In the 21st century, when we recover this legacy of our tradition, we attest to its veracity and its power. We have seen what was done by the working class and youth, alongside the Black masses, in the struggle for justice in the movement that worldwide known as Black Lives Matter. The millions who took to the streets in the United States fueled the class hatred of app workers here, who in their strike during the pandemic carried George Floyd’s photo and raised their fists just as the images showed Black people doing there. I could see in Europe, the impact effect of BLM on the revolt generated by the murder of young Nael by two policemen. Parisian youth, in their 12, 13, 14, 15 years, have spent the last few weeks burning down police stations, police cars and demanding justice and an end to racism and Islamophobia.

This evident revolutionary potential that appears in our revolt can be radicalized and take the form of an anti-capitalist, revolutionary struggle, if it relies on the undeniable power of the working class, which with a policy of class independence, can paralyze profit, divert production to those in need, reconnect the energy and gas of poor neighborhoods, take control of the whole society and overthrow the bourgeoisie, constituting a workers’ government.

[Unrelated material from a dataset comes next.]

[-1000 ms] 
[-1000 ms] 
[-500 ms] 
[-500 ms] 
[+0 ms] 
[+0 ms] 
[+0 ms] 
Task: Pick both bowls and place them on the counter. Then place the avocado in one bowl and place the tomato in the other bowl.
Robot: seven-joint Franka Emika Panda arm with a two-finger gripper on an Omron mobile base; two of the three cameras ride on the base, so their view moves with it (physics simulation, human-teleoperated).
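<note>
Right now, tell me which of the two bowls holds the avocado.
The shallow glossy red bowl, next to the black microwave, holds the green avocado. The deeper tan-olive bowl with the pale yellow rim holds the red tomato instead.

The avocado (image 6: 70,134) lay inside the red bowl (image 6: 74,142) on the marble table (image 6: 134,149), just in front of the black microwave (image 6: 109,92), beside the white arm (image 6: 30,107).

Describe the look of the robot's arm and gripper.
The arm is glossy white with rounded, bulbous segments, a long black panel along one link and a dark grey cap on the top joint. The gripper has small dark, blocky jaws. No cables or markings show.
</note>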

This conscious attitude towards revolt is what makes us be in every struggle demanding justice, equal pay, reduced working hours, all the rights of women, Black people, LGBT community, against every attack they try to impose so that we pay with our sweat and blood for the capitalist crisis they created. Our presence in the struggles, in the organization of workers and youth in their places of work and study, must be done carrying these ideals of anti-racism, of free gender, of human potential in art, in philosophy, all that makes us carry the embryo of communism in our daily practice.

In Brazil and in the United States, even under so much pain and oppression, Black women and men created samba, jazz and blues. We dance like ballerinas in basketball and play like gymnasts in capoeira. That is why we cannot be mere trade unionists or career politicians. We believe in more than a bill of rights and we cannot accept that our class must fight on separate days, ignoring the lack of rights of Mexicans, Colombians, Black people, migrants. We believe that in order to build a new future we must put in the government of society the minds of this working class made up of peoples who, until today, have not been able to express their ideas and creativity, and allow that in this new society, free from the pain of oppression and exploitation, the racialized masses of the world can, as part of the working class as a whole, offer their contribution to thought, culture, art, science. As CLR James once said, “the racism that now stands in the way will bow before the tremendous impact of the proletarian revolution,” and when it does, Trotsky has already predicted: “The human species as a whole will attain the stature of an Aristotle, a Goethe, a Marx. And new summits will rise above it.”

Have an excellent Congress!

Letícia is a leading member of the Movimento Revolucionário de Trabalhadores (MRT) in Brazil, and of the Black Marxist group Quilombo Vermelho.